Work instruction: Extract the lines that carry the string "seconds" from the listing.

Data for this exercise:
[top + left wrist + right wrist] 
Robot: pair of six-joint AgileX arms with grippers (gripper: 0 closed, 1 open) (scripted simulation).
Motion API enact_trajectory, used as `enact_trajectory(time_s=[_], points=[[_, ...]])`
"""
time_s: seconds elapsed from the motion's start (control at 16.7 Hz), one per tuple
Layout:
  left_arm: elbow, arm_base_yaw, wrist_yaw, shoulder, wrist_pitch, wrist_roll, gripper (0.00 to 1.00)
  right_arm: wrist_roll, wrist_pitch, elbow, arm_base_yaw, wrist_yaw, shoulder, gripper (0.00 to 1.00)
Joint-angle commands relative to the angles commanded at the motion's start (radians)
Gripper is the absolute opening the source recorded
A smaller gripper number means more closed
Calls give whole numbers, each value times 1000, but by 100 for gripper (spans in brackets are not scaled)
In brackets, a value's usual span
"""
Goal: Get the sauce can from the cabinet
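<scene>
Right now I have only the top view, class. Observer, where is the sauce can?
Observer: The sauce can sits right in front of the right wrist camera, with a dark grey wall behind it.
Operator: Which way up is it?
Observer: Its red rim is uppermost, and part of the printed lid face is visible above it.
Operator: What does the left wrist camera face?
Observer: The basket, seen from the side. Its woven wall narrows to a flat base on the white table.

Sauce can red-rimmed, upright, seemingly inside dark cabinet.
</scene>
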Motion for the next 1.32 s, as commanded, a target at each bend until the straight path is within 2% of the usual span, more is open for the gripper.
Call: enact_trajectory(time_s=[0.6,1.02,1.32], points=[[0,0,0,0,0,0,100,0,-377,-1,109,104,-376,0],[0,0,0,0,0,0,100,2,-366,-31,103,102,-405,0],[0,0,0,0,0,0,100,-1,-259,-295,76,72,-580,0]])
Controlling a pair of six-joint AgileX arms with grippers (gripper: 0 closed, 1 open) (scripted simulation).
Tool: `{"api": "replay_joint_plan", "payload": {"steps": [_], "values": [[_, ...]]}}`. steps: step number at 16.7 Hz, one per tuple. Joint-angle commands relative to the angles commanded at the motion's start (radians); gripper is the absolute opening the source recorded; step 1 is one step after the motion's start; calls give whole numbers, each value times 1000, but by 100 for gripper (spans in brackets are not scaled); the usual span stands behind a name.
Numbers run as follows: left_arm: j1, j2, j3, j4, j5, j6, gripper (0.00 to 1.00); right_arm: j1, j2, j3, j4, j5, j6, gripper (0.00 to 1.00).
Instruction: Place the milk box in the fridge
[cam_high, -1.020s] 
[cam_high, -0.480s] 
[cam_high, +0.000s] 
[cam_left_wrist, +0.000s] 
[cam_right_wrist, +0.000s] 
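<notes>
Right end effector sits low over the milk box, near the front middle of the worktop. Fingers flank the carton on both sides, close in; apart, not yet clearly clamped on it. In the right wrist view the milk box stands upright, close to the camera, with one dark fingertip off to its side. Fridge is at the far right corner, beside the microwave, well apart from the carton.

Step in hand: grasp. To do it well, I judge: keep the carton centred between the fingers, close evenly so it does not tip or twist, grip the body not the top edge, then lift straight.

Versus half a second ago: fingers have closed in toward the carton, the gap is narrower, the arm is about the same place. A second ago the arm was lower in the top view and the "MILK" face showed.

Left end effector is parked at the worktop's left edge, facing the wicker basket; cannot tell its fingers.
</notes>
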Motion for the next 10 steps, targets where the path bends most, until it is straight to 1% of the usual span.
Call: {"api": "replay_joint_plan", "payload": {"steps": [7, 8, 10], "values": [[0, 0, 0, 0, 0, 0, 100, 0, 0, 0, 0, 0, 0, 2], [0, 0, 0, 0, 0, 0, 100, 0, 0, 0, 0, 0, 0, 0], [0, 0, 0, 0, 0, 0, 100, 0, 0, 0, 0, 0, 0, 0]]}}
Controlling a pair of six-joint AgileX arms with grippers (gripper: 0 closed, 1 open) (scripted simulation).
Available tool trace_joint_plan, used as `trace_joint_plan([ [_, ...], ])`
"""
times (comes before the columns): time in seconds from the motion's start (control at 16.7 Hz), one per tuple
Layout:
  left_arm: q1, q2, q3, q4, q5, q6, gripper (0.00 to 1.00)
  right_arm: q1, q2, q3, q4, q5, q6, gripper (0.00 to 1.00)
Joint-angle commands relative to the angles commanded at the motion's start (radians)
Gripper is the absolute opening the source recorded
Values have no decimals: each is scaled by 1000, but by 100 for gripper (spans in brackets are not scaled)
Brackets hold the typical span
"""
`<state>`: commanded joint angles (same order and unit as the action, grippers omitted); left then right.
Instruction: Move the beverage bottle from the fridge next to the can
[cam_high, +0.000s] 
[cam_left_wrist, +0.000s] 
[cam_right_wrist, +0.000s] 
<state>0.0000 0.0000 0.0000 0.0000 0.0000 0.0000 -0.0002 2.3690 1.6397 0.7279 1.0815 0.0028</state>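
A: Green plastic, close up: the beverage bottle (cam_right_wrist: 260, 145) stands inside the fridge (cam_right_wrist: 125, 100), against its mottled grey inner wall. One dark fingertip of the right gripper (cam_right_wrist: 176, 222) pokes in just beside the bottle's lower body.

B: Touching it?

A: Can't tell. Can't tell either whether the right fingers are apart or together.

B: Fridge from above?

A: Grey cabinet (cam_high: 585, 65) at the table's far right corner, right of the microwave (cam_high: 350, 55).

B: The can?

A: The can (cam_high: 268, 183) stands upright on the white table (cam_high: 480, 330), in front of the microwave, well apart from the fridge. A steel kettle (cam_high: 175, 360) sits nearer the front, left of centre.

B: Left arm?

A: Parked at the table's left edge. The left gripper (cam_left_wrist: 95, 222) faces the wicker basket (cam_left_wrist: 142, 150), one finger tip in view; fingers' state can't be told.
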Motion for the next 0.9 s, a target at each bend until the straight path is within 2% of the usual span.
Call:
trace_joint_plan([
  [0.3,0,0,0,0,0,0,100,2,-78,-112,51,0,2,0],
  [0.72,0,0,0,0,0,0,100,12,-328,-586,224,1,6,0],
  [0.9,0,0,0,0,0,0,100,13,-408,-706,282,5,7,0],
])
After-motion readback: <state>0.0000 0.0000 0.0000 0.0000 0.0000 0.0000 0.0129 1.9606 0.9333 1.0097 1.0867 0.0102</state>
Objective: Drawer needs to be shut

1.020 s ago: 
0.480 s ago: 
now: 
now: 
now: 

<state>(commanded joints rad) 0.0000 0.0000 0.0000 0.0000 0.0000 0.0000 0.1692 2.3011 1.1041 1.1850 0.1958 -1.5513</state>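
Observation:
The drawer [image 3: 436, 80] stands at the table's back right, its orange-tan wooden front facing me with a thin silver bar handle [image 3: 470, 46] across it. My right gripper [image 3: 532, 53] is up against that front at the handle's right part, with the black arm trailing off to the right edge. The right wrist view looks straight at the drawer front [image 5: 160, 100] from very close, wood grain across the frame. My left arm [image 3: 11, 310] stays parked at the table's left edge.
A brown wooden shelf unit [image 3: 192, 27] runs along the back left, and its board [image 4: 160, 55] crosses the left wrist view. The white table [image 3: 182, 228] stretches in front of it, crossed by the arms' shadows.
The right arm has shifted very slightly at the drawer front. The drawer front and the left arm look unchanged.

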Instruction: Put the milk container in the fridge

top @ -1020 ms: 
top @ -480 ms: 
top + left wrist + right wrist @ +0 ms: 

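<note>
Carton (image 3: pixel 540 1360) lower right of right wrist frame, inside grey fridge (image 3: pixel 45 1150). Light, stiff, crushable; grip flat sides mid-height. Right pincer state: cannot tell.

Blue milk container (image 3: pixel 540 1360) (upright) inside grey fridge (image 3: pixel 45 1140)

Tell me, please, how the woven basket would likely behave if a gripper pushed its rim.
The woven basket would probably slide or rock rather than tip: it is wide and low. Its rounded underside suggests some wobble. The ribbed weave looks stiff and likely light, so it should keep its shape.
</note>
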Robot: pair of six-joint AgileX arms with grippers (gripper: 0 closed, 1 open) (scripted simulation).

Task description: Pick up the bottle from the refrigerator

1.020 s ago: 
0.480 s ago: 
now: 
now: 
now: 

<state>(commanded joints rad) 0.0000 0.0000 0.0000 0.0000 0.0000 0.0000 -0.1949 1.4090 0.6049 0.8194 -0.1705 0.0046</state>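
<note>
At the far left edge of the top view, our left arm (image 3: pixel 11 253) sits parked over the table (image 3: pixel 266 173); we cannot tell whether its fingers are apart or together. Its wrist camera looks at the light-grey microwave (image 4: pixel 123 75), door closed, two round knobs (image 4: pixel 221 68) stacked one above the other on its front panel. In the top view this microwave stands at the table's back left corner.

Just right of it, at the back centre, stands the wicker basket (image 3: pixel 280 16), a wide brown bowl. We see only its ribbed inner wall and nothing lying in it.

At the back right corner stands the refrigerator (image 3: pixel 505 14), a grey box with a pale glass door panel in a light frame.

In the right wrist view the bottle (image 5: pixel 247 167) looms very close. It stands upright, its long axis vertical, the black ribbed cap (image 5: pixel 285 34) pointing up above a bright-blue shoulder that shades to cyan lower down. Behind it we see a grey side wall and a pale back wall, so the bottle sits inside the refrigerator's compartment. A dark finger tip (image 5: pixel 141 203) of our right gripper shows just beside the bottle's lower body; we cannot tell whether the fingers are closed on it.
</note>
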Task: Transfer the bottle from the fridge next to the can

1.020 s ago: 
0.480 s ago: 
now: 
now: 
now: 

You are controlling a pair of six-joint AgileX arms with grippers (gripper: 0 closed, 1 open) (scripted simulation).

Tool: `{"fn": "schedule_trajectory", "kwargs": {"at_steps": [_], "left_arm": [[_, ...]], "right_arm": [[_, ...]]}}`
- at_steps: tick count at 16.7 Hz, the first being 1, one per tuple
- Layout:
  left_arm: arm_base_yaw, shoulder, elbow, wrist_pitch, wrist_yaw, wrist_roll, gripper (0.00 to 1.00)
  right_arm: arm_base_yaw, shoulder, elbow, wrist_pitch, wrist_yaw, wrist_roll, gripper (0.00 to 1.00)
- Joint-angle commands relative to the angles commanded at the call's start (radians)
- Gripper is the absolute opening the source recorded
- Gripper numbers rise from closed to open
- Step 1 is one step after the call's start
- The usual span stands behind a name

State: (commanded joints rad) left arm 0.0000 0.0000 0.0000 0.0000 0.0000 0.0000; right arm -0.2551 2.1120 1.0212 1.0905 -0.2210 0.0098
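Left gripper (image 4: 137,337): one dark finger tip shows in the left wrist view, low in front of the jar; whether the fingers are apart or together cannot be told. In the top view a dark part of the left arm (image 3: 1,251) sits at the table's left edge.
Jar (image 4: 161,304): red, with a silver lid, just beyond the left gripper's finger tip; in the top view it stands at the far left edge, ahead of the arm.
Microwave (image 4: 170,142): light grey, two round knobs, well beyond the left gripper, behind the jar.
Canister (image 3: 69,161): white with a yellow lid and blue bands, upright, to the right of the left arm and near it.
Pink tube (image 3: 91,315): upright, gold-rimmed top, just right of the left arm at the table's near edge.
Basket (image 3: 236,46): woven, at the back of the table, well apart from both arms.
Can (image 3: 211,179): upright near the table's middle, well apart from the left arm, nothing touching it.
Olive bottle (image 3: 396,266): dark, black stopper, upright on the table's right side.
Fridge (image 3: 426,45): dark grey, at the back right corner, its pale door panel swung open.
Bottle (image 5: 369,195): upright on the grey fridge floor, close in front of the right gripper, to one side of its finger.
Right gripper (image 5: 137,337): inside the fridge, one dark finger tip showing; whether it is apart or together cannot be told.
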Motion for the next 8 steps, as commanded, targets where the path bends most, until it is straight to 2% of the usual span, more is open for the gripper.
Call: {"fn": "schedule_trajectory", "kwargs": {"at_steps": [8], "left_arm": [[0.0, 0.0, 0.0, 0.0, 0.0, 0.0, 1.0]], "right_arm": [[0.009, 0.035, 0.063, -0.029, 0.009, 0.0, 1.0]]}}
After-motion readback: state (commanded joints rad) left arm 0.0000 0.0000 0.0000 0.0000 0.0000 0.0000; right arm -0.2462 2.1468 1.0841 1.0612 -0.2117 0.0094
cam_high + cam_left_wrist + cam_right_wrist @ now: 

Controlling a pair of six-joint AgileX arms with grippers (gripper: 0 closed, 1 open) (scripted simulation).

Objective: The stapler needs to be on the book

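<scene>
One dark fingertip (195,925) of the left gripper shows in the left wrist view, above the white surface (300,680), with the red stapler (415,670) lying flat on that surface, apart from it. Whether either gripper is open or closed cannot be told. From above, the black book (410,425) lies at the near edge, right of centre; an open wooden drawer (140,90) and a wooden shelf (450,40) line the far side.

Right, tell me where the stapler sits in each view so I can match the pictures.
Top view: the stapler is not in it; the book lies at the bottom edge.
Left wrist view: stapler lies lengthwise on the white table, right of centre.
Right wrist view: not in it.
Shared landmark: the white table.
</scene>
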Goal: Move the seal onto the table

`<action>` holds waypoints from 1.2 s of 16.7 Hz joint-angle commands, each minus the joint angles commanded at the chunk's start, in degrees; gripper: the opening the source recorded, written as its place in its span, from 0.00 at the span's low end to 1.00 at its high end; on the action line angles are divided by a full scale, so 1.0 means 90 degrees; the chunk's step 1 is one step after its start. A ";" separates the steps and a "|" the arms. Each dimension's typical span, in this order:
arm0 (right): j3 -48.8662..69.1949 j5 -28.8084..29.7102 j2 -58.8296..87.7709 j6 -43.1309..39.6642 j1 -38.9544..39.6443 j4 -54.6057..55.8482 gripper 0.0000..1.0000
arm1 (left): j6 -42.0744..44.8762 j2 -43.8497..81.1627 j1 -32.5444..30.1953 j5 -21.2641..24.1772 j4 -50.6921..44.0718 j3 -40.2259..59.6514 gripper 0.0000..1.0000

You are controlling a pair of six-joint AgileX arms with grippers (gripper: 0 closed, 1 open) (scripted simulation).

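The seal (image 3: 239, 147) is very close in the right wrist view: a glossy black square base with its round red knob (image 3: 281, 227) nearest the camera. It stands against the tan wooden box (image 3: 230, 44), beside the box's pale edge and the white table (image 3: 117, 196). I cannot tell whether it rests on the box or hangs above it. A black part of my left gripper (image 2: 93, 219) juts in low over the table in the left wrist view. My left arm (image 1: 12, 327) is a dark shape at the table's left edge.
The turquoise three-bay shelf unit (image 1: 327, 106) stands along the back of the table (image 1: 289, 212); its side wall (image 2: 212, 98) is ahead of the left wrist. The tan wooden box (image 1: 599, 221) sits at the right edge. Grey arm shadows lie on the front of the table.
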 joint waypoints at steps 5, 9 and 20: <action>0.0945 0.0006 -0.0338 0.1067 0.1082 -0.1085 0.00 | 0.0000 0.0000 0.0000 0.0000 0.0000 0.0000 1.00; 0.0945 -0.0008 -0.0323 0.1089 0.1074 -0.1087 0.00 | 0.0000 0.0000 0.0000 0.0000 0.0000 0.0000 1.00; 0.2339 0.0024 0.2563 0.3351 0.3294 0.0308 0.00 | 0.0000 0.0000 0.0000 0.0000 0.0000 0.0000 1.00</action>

Response:
time_s: seconds elapsed from the motion's start (control at 16.7 Hz), one per tuple
times (comes before the columns): time in seconds from the motion's start (control at 16.7 Hz), one per tuple

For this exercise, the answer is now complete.